Content: Most of the problems are with parents and friendships, and so while it may not be interesting to the younger end of the middle grade (grades 3-5) it’s not inappropriate.

As she finishes up seventh grade, Sweet Pea is trying to figure things out. Her parents are getting a divorce, which is hard. But she’s fighting with her best friend, Oscar, while making up with her ex-best friend, Kiera. It’s all super confusing. It doesn’t help that Miss Fannie Mae, who writes the local advice column, has asked Sweet Pea to watch her house while she’s gone, but asks her not to tell anyone, which just puts a huge wrench in the whole situation.

I haven’t read any other of Murphy’s work (why not?) but this one truly tickled me. I loved that she got the middle grade voice down: the real problems are friendships and trying to figure out how to navigate those, as well as trying to understand her family’s new dynamic. They stakes aren’t terribly high, but they’re still meaningful. I appreciated that her parents weren’t awful, but honest and open about their differences and reasons they were splitting. And I loved Sweet Pea. She was charmingly not perfect, but she tried her best and that’s really all that counted.

It’s really a delightful middle grade book.

Glory Be

by Augusta Scattergood
First sentence: “What was taking Frankie so long?
Support your local independent bookstore: by it there!
Content: There’s some physical violence. It’s short and the chapters are short. It’s in the middle grade section (grades 3-5) of the bookstore.

Glory, the youngest daughter of a Southern preacher, has grown up all her life in Hanging Moss, Mississippi. She hasn’t thought much about how her cook, Emma, is black. Or why she doesn’t see any black people at the pool or library. But, it’s the summer of 1964, and things are changing. The pool closes “for repairs”, but it’s because the pool committee doesn’t want “those people” sullying the waters. They try to do the same with the library, but the librarian stands up and keeps it open. And Glory’s best friend, Frankie, is on the line because his older brother and father are leading the charge against desegregation.

This had a lot of the same feeling as The Help did: white southern people being enlightened and standing up to their racist neighbors, but not really doing much else. I don’t know. It wasn’t bad, and I’m glad that white people have this kind of awaking story, but it kind of left a sour aftertaste. It was a very white book (I am surprised it was on my list for a mulitcultural children’s literature class…) and I wanted, well, more. Emma, the cook, didn’t play a huge role, and the whole book had a white savior narrative to it: Look! White people can recognize that black people are people too. Ugh.

I wanted more.

Audio book: Where the Crawdad’s Sing

by Delia Owens
Read by Cassandra Campbell
Support your local independent bookstore: buy it there!
Or listen at Libro.fm
Content: There is some talk about sex, as well as off-screen sex; domestic abuse, and an attempted rape scene. There is also some mild language. It’s in the adult fiction section of the bookstore.
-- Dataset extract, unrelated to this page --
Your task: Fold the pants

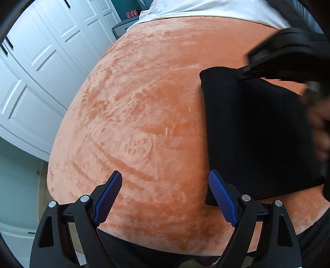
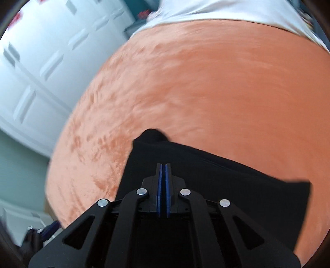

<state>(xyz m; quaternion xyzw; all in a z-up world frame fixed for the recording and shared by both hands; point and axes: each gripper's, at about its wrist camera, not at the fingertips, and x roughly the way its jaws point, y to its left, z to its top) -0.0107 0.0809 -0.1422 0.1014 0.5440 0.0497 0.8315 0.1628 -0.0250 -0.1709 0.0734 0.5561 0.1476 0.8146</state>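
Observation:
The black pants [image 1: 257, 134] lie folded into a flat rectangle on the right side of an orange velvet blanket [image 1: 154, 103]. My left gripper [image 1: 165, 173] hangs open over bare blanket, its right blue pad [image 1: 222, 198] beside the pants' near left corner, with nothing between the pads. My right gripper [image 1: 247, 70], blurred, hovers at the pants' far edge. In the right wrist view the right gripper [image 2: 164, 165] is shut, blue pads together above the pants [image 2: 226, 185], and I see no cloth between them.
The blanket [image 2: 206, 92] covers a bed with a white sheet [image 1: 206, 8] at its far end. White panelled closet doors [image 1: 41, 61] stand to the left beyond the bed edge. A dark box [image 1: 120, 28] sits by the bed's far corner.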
My co-workers have been raving about this for months, and I just hadn’t gotten around to reading it. A long drive home from Texas seemed just the time to give it ago.

It’s nominally the story of Kya, a girl who grew up in the marshes of North Carolina. Her father was an abusive drunk, and her mother and siblings all abandoned her to her father when she was seven. She basically raised herself, especially after her father left three years later. With some help from the African American community, she basically figured things out on her own. She did have one friend, Tate, who taught her to read and encouraged her in her scientific studies — she was basically self-educated, but also highly observant — of the marshlands. And then Tate left to go to college and didn’t come back.

It’s also a bit of a murder mystery. The bright young star in town, Chase Andrews, is found dead by the fire tower. And all signs point to Kya as the murderer. The question was: did she do it, or was she framed?

It’s a gorgeously written book, full of details about the natural world, and the narrator was marvelous. I was spellbound most of the way through the book. But I think I was more invested in the murder mystery part of that, because it was left without a tidy resolution. (Ah, adult fiction being so true to life.) I liked the characters, but it really was Owens’ storytelling that drew me in (and the narrator’s reading!) and kept me hooked in this book.

A really excellent read.

Sissy

by Jacob Tobia
First sentence: “I never really got to have a childhood.”
Support your local independent bookstore: buy it there!
Review copy provided by the publisher.
Release date: March 5, 2019
Content: There is swearing, including multiple f-bombs, and some talk of sex. It will be in the Biography section of the bookstore.

Jacob Tobia (they/them) is a lot of things: a writer, an activist, a performer, a producer. What they are not is someone who fits into what society has defined as “male” and “female”. This memoir, which is absolutely delightful to read, follows Tobia through their childhood, as they struggle with their “male” body and their desires to present more feminine.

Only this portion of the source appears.